RAG Pipeline

The server provides a per-session Retrieval-Augmented Generation pipeline that indexes local codebases, chunks source files by language boundaries, and retrieves relevant context using hybrid BM25 + vector search with Reciprocal Rank Fusion.

Architecture Overview

The RAG pipeline has three stages: indexing (scanning files and splitting them into chunks), storage (keeping chunks in an in-memory knowledge base with BM25 and vector indexes), and retrieval (finding the most relevant chunks for a user's query using hybrid search).

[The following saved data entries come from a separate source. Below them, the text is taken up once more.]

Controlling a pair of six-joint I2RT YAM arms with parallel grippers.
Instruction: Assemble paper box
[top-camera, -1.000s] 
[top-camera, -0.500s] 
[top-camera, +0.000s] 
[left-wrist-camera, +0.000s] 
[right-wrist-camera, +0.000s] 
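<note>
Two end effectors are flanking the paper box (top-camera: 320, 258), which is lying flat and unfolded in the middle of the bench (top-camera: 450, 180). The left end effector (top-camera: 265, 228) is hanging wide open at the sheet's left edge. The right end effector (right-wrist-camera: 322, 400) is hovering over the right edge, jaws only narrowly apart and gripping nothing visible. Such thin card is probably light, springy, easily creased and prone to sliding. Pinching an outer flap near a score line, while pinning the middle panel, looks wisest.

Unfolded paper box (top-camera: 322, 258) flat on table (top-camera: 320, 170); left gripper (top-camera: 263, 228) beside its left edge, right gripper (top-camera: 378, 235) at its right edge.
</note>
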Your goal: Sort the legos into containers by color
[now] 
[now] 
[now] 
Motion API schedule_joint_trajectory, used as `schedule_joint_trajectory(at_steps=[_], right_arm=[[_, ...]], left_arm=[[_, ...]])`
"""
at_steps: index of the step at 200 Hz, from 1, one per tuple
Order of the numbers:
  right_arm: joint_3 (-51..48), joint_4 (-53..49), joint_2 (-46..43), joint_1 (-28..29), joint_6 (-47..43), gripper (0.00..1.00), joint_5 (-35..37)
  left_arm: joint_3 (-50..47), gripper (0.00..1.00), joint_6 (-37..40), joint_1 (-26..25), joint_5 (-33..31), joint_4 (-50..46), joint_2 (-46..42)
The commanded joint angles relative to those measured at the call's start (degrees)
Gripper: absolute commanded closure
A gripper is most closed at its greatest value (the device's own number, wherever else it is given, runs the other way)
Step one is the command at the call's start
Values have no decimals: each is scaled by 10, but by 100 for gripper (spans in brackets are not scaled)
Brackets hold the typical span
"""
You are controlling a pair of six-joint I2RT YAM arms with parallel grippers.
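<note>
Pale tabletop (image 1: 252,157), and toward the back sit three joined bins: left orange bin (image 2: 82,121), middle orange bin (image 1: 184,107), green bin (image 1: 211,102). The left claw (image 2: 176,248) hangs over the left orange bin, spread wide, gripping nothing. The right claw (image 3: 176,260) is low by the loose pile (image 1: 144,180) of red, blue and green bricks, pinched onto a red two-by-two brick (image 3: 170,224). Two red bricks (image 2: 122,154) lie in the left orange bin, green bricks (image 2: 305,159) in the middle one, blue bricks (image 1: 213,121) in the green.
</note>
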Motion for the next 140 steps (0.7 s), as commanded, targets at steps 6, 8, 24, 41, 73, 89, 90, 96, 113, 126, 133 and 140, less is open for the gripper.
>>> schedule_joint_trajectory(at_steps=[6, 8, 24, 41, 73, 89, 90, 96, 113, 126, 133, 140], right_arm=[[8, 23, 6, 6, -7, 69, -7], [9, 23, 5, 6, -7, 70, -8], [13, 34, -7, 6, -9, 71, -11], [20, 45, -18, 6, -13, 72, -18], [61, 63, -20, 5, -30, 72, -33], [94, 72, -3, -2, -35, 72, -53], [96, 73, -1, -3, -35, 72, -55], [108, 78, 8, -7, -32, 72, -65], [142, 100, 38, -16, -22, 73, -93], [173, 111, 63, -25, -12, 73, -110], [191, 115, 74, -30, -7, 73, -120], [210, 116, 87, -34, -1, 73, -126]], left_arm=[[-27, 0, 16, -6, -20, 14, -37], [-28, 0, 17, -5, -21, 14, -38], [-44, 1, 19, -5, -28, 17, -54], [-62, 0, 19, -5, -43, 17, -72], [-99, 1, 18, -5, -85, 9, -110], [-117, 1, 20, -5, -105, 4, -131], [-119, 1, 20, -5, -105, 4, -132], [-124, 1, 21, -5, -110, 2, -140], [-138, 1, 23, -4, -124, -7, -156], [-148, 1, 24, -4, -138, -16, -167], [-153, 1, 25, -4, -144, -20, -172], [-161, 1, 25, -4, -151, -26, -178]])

Directory  -->  FileIndexer  -->  CodeChunker  -->  KnowledgeBase (in-memory)
                                                          |
User Query  -->  HybridRetriever  -->  [BM25Stream 60%]  -+  RRF  -->  Results
                                  -->  [VectorStream 40%] -+

Each session gets its own RagService, lazily created by SessionManager.getRag(sessionId). The service is thread-safe: indexing is serialized via a ReentrantLock, while reads (search) run concurrently.

RagService

The central orchestrator for a session's RAG pipeline.

RagService rag = sessionManager.getRag("my-session");

// Index a directory
rag.indexDirectory(Path.of("/project/src"), progress -> {
    System.out.printf("Indexed %d/%d: %s%n",
        progress.indexedFiles(), progress.totalFiles(), progress.currentFile());
});

// Search
List<SearchResult> results = rag.search("authentication middleware", 5);

// Build augmented prompt (auto-prepends context)
String prompt = rag.buildContextPrompt("How does auth work?", 5);

// Document management
String docId = rag.addDocument("Custom knowledge...", Map.of("source", "manual"));
rag.removeDocument(docId);
List<RagService.DocumentInfo> docs = rag.listDocuments();

The hybrid retriever is configured at construction with BM25 at 60% weight and the vector knowledge base at 40%:

this.hybridRetriever = HybridRetriever.builder()
    .stream(bm25Stream, 0.6)
    .stream(new KnowledgeBaseStream(knowledgeBase), 0.4)
    .build();

FileIndexer

The FileIndexer recursively walks a directory, identifies source files by extension, splits them into chunks using CodeChunker, and stores the chunks in the knowledge base. It supports incremental indexing so only changed files are re-processed on subsequent runs.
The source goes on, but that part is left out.